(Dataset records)
+--

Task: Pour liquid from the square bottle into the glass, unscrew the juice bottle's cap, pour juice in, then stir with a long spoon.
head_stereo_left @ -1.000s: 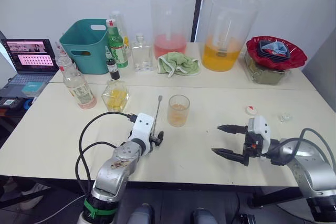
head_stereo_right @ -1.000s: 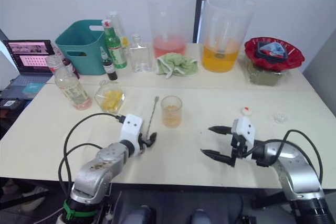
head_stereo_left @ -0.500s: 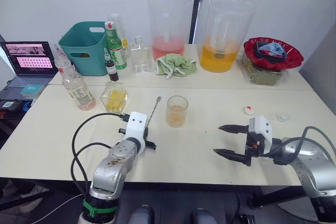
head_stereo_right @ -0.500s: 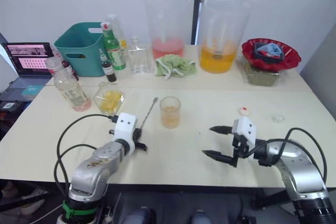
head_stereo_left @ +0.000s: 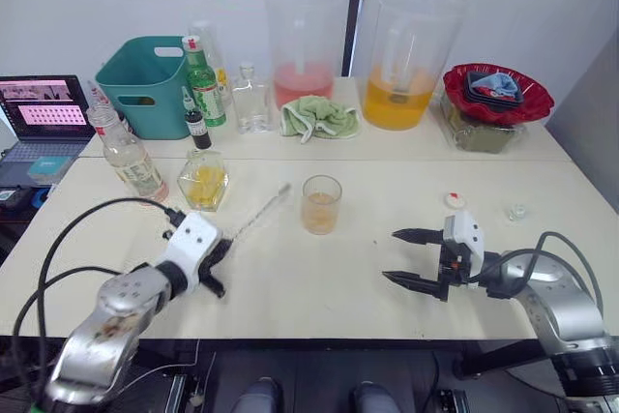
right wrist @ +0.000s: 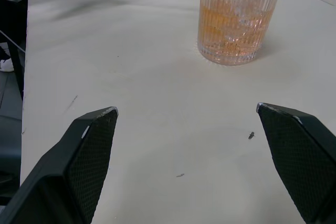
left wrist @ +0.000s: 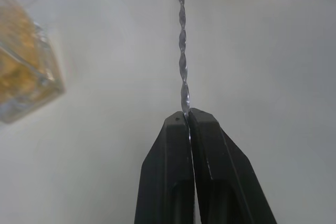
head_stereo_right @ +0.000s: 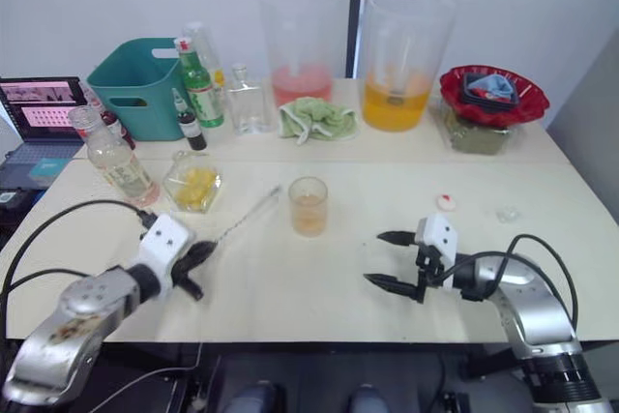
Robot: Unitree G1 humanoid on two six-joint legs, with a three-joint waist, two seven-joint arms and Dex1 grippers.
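Note:
My left gripper [head_stereo_left: 221, 249] is shut on the end of the long twisted metal spoon [head_stereo_left: 257, 211], which points from its fingertips [left wrist: 187, 116] toward the glass [head_stereo_left: 320, 204]. The ribbed glass holds some orange liquid and stands mid-table. A squat square bottle [head_stereo_left: 205, 181] with yellow contents stands left of the spoon. Further left is the uncapped juice bottle [head_stereo_left: 127, 154]; its red-and-white cap [head_stereo_left: 454, 200] lies to the right. Right of the glass, my right gripper [head_stereo_left: 392, 255] hovers open and empty over bare table, facing the glass [right wrist: 239, 17].
Along the back stand a teal bin [head_stereo_left: 147, 84], a green bottle [head_stereo_left: 203, 84], a clear bottle [head_stereo_left: 250, 99], two large jugs [head_stereo_left: 404, 60], a green cloth [head_stereo_left: 317, 117] and a red bowl [head_stereo_left: 493, 94]. A laptop [head_stereo_left: 39, 118] sits far left. A small clear stopper [head_stereo_left: 517, 212] lies far right.
The left gripper closed on the spoon's end and drew back to the left, swinging that end with it. The right gripper stayed open and barely moved.

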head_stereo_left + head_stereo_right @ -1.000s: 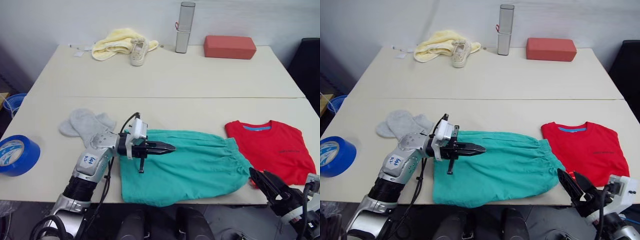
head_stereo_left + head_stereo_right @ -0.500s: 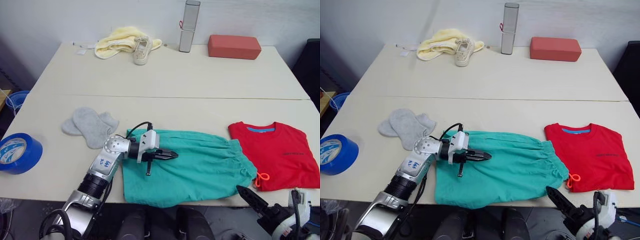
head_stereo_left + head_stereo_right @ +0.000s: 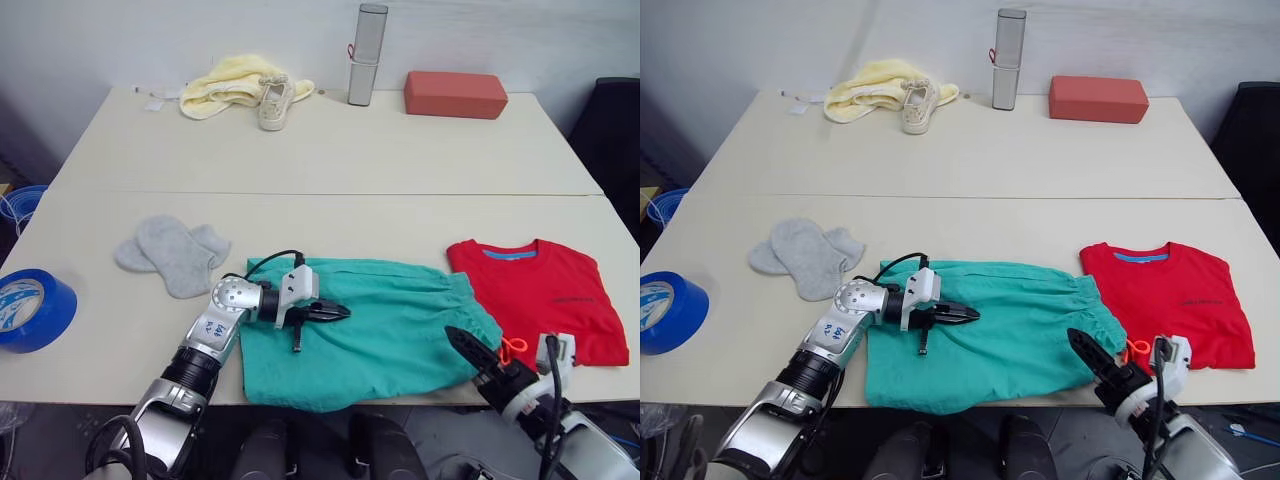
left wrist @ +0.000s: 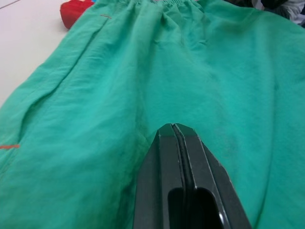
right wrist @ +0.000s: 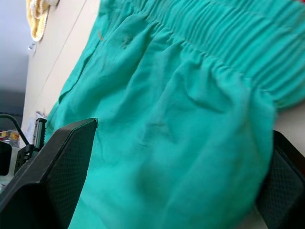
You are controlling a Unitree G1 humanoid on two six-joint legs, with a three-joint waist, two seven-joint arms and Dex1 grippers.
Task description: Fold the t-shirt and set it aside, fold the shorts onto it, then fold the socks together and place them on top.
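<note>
I see my left gripper pressed closed, empty, low over the shorts spread at the table's near edge. My right gripper gapes wide by their waistband, beside the t-shirt; the socks lie left.

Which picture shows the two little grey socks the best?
The right eye view: the two light grey knit socks lie whole and overlapping on the beige table, left of the teal-green fabric shorts. The left eye view shows them much the same. The wrist views look at the shorts.
</note>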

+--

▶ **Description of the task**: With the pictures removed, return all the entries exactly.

▶ **Task output**:
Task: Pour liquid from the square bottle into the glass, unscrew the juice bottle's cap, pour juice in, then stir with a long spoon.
head_stereo_left @ -1.000s: 
head_stereo_right @ -1.000s: 
head_stereo_left @ -0.500s: 
head_stereo_right @ -0.500s: 
head_stereo_left @ +0.000s: 
right wrist @ +0.000s: 
left wrist @ +0.000s: 
head_stereo_right @ +0.000s: 
Robot: Unitree G1 humanoid on two six-joint legs, with a three-joint waist, two seven-joint arms and Dex1 grippers.
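Note:
My left gripper [head_stereo_left: 221, 249] is shut on the end of the long twisted metal spoon [head_stereo_left: 257, 211], which points from its fingertips [left wrist: 187, 116] toward the glass [head_stereo_left: 320, 204]. The ribbed glass holds some orange liquid and stands mid-table. A squat square bottle [head_stereo_left: 205, 181] with yellow contents stands left of the spoon. Further left is the uncapped juice bottle [head_stereo_left: 127, 154]; its red-and-white cap [head_stereo_left: 454, 200] lies to the right. Right of the glass, my right gripper [head_stereo_left: 392, 255] hovers open and empty over bare table, facing the glass [right wrist: 239, 17].
Along the back stand a teal bin [head_stereo_left: 147, 84], a green bottle [head_stereo_left: 203, 84], a clear bottle [head_stereo_left: 250, 99], two large jugs [head_stereo_left: 404, 60], a green cloth [head_stereo_left: 317, 117] and a red bowl [head_stereo_left: 493, 94]. A laptop [head_stereo_left: 39, 118] sits far left. A small clear stopper [head_stereo_left: 517, 212] lies far right.
The left gripper closed on the spoon's end and drew back to the left, swinging that end with it. The right gripper stayed open and barely moved.
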
head_stereo_left + head_stereo_right @ -1.000s: 
head_stereo_left + head_stereo_right @ -0.500s: 
head_stereo_left + head_stereo_right @ +0.000s: 
left wrist @ +0.000s: 
right wrist @ +0.000s: 
You are controlling a Unitree G1 humanoid on two six-joint legs, with a three-joint waist, two seven-joint arms and Dex1 grippers.
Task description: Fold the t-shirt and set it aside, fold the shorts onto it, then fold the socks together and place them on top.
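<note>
I see my left gripper pressed closed, empty, low over the shorts spread at the table's near edge. My right gripper gapes wide by their waistband, beside the t-shirt; the socks lie left.

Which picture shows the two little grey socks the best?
The right eye view: the two light grey knit socks lie whole and overlapping on the beige table, left of the teal-green fabric shorts. The left eye view shows them much the same. The wrist views look at the shorts.
</note>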

This answer requires nothing else.